**Task directions**
Show each line from the listing that includes the word "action".

━━ Data shown ━━

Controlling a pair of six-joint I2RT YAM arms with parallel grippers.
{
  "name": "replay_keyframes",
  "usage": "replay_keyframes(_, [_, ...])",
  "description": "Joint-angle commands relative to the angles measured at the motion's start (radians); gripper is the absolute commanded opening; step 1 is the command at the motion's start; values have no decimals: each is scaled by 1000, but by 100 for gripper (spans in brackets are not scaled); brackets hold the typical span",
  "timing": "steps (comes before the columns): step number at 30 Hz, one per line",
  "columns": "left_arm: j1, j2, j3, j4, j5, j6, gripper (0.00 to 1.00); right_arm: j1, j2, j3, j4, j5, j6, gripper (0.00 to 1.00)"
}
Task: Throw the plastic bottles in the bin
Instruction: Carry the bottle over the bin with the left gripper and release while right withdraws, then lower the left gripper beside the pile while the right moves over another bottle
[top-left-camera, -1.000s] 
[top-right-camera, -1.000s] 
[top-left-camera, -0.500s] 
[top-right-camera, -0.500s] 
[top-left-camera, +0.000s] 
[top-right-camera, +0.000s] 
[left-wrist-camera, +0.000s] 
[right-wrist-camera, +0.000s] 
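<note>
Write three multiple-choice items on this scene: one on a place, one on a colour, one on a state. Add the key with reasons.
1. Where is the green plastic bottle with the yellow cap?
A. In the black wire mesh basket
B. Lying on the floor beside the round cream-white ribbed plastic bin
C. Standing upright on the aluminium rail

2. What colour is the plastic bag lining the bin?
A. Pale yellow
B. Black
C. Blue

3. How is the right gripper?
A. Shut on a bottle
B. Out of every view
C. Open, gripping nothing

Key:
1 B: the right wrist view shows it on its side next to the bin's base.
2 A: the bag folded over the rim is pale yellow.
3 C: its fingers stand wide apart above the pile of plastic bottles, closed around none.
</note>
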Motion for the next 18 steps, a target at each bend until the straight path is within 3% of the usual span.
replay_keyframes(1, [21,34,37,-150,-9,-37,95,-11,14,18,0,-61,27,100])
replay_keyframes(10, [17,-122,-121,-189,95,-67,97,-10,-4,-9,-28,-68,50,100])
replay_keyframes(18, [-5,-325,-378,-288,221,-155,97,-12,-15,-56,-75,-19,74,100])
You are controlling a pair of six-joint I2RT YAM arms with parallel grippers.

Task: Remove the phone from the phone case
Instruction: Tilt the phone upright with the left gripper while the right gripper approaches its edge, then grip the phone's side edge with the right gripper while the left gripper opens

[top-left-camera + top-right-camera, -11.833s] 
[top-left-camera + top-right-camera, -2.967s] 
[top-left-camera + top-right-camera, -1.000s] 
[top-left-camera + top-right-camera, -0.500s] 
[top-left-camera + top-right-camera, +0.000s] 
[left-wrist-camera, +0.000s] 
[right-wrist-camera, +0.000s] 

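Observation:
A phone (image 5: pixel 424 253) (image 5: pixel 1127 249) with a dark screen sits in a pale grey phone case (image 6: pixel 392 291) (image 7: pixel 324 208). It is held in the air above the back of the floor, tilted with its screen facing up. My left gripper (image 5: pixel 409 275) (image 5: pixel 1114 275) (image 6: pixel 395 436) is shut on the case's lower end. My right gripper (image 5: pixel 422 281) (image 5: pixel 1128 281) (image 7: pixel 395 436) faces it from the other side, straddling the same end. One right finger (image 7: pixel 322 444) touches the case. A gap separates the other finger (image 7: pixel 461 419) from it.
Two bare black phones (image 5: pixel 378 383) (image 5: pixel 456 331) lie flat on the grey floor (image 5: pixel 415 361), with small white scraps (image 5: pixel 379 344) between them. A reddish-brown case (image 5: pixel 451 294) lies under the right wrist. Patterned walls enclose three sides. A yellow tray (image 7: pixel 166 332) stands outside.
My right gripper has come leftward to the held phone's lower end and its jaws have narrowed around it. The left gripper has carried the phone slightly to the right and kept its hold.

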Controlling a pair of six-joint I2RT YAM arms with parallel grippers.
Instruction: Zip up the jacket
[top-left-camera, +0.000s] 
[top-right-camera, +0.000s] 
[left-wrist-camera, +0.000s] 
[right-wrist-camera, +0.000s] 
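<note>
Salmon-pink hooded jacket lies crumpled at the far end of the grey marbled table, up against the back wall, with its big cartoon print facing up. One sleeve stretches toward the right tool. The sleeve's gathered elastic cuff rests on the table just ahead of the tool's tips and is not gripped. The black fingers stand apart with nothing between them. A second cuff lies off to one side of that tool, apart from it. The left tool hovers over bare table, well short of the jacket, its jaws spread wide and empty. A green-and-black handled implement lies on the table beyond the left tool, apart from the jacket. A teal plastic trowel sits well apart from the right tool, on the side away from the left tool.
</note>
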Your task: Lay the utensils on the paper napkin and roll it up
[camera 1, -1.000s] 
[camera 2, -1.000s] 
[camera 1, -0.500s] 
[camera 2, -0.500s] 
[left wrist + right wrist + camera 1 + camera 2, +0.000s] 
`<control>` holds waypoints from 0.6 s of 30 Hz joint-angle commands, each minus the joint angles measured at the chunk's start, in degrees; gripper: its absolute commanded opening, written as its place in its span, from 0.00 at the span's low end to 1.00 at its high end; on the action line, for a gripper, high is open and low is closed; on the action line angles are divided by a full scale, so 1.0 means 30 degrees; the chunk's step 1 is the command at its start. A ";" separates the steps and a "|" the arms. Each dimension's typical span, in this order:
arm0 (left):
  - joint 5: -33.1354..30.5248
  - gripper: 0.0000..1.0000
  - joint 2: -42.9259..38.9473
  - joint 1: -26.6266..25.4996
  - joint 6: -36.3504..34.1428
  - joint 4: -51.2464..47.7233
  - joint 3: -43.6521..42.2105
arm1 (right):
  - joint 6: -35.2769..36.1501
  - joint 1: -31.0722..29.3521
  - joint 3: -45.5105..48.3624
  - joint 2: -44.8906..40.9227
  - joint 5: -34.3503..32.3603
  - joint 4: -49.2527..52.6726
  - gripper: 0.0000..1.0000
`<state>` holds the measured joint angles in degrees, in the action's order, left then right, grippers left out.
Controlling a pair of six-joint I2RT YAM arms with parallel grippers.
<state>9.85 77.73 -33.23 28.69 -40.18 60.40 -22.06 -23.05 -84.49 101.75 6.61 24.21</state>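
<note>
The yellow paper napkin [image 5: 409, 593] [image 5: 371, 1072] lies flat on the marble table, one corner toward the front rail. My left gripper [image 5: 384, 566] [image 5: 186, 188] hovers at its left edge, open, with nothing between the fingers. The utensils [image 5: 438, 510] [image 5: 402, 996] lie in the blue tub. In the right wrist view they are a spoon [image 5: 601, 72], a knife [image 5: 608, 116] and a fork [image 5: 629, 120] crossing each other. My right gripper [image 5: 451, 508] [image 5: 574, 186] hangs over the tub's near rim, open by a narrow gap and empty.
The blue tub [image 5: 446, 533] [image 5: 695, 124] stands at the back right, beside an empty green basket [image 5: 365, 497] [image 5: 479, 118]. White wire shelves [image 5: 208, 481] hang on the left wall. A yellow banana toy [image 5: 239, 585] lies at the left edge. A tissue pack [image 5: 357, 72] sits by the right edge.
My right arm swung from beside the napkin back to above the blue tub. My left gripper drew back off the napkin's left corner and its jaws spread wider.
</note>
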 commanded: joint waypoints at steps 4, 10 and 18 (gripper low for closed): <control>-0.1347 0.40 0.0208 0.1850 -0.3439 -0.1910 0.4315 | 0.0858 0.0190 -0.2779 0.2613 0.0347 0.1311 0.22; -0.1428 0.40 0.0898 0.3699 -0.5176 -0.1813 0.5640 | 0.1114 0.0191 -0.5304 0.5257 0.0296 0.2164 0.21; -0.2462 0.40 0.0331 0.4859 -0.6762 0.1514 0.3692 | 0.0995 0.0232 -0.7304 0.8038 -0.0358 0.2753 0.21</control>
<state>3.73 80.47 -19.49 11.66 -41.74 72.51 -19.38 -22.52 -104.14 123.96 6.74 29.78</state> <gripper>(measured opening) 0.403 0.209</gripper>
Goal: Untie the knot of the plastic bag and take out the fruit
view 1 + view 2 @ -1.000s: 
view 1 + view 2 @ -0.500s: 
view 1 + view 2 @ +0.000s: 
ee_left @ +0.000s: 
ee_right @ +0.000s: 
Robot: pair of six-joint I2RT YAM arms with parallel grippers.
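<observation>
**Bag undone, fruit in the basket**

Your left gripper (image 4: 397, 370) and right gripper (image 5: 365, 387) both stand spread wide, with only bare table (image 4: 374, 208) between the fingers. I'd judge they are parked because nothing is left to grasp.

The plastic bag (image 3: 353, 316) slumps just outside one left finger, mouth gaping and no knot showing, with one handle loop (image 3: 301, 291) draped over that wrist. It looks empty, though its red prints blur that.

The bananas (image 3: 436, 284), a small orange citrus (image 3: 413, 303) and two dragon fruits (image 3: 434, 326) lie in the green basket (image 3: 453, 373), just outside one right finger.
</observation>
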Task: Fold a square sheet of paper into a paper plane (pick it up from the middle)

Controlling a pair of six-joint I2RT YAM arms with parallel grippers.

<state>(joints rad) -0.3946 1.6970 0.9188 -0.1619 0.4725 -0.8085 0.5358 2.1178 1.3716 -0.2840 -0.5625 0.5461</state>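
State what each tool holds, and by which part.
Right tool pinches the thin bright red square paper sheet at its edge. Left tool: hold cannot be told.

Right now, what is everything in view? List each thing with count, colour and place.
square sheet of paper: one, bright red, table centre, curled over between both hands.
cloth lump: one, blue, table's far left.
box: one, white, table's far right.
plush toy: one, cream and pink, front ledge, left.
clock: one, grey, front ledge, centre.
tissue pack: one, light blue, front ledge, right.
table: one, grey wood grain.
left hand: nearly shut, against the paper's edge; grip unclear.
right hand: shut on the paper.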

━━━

**Exercise output**
`<control>` holds waypoints from 0.6 s of 30 Hz joint-angle commands, each minus the joint angles measured at the chunk's start, in degrees; gripper: its absolute commanded opening, written as its place in its span, from 0.00 at the span's low end to 1.00 at its high end; on the action line, for a gripper, high is open and low is closed; on the action line angles are divided by a full scale, so 1.0 means 30 degrees; the chunk's step 1 is the command at its start. A ";" separates the steps and a "|" the arms. Each dimension's typical span, in this order:
`<state>` holds the measured joint angles in degrees, in the action's order, left then right, grippers left out.

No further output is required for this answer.